Hace unos días en un canal de deportes del cable, entrevistaron al loco Gatti. Un personaje. Fue arquero de los principales equipos argentinos durante más de 25 años. Desde sus comienzos en el Atlanta de Villa Crespo, hasta sus varias despedidas, al menos una jugando como arquero y como 9 en Boca Juniors.
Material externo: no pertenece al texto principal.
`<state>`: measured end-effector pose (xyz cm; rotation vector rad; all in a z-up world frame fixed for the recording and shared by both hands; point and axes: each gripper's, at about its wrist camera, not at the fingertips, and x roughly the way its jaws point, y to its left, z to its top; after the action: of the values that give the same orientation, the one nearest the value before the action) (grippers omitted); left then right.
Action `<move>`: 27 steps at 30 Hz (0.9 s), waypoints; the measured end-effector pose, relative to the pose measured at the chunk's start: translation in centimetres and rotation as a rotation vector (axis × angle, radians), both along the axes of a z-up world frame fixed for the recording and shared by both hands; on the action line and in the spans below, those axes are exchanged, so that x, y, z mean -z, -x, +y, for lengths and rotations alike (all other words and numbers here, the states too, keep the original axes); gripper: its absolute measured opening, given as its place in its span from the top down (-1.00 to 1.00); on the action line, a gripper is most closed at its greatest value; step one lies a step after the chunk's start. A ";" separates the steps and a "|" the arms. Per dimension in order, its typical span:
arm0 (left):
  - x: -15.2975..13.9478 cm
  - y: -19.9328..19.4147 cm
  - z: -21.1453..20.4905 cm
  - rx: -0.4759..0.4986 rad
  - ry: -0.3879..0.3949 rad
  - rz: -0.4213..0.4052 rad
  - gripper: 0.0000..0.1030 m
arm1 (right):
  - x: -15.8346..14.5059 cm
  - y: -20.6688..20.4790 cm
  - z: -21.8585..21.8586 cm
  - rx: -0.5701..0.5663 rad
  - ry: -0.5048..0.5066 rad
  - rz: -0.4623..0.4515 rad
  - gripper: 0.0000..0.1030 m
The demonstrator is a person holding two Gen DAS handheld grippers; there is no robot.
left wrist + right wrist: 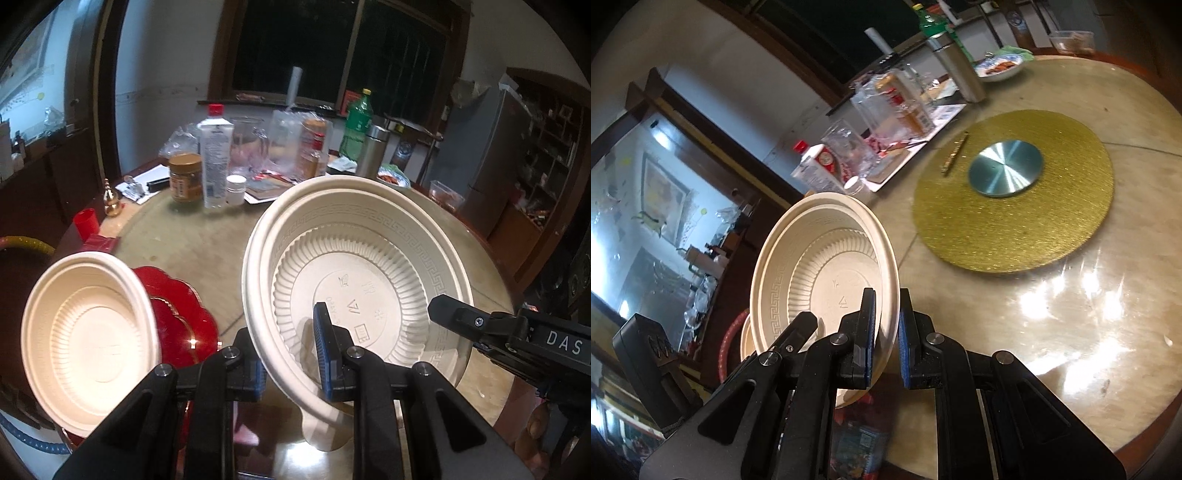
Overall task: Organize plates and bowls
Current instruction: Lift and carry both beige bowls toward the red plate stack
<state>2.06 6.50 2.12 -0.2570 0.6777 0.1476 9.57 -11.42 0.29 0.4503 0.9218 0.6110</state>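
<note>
My left gripper [291, 354] is shut on the near rim of a cream ribbed bowl [369, 273], held tilted above the table. My right gripper [886, 332] grips the same bowl's [827, 273] rim from the other side, and it shows at the right edge of the left wrist view [480, 325]. A second cream bowl [88, 343] sits tilted at the left on a red scalloped plate [177, 317]. Part of that second bowl [748, 339] shows below the held one in the right wrist view.
The round marble table [1071, 314] carries a gold turntable [1015, 195] with a silver hub. Bottles, jars, a steel flask [371, 151], plastic bags and a food dish crowd the far side. A red cup [85, 221] stands at the left edge.
</note>
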 end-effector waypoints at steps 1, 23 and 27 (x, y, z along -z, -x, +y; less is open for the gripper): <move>-0.1 0.2 0.3 -0.006 0.002 -0.004 0.60 | -0.1 0.1 0.3 -0.006 0.001 -0.004 0.79; -1.8 3.4 5.5 -0.142 -0.012 -0.050 0.59 | -1.9 1.2 6.9 -0.161 -0.013 -0.072 0.79; -2.0 4.4 6.7 -0.180 -0.022 -0.050 0.59 | -2.1 1.6 8.7 -0.202 -0.020 -0.074 0.79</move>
<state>-2.37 13.24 4.09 -0.2998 0.6030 0.3200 7.97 -2.72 2.37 0.3518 0.8971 0.8162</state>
Gatti cambió la forma de jugar de los arqueros, innovó en las vestimentas y en la forma de atajar. Cuenta la leyenda que un día desde la 12, la famosa barra de Boca, le tiraron una escoba al área. En lugar de enojarse por la violencia, la tomo y se puso a barrer el pasto unos segundos. Los enojados bosteros no pudieron sino rendirse, sonrieron y lo aplaudieron.
El loco me recordó a mi padre. Es un tipo que respira alegría de vivir, de disfrutar cada momento, de mostrarse tal cual como es, sin teatros ni guiones. Habló de jugar, de la vida como juego permanente, de no tomarse demasiado en serio.
El loco me provoca nostalgia, pero también me provoca una reflexión. ¿Por qué nos tomamos todo tan en serio? ¿Por qué no nos enseñan a disfrutar más y refunfuñar menos?